Using /usr/bin/env is common practice, but not standardized in any way. Also,
POSIX does not specify the '#!' syntax, and only documents the original
mechanism of running shell scripts (execl/vp() passes anything that is not
understood by kernel to sh).

------
erlkonig
Great article. :-)

Small nitpick with the ".sh" - it's false advertising once it's become a bash
script; but don't just go to ".bash", rather just drop it and it's set. And
soon, otherwise users write other programs depending on the script's name -
with ".sh", then you reimplement in python/perl and bemoan that your alleged
shell script is now a wolf in sheep's clothing, then reimplement it in C - and
that ".sh" is still stuck there, a strange historical note that now undermines
the entire original reason for putting an extension on it at all.

Commands shouldn't have extensions, ever, on Unix or its variants.
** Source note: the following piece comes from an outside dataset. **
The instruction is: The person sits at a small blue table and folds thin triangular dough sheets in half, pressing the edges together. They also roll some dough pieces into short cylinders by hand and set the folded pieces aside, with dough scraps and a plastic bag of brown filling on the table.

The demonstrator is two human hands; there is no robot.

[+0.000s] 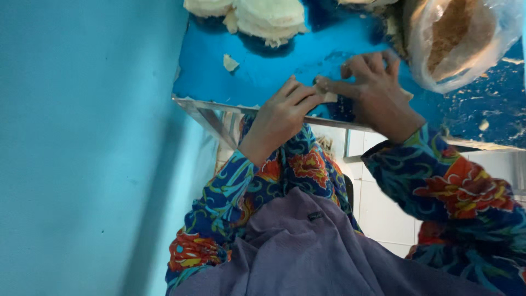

Unix has
magic numbers and interpreter directives, DOS has extensions and the ability
to ignore them when looking up commands ... never the twain should meet.

Just saying'. ;-)

------
syntaxfree
The elephant in the room is -- it's 2006, erm, 2012, and even shell scripts
can't be expected to run reliably in lowercase-linux anymore?

... this wouldn't be a problem if Ubuntu hadn't run away with its own default
shell...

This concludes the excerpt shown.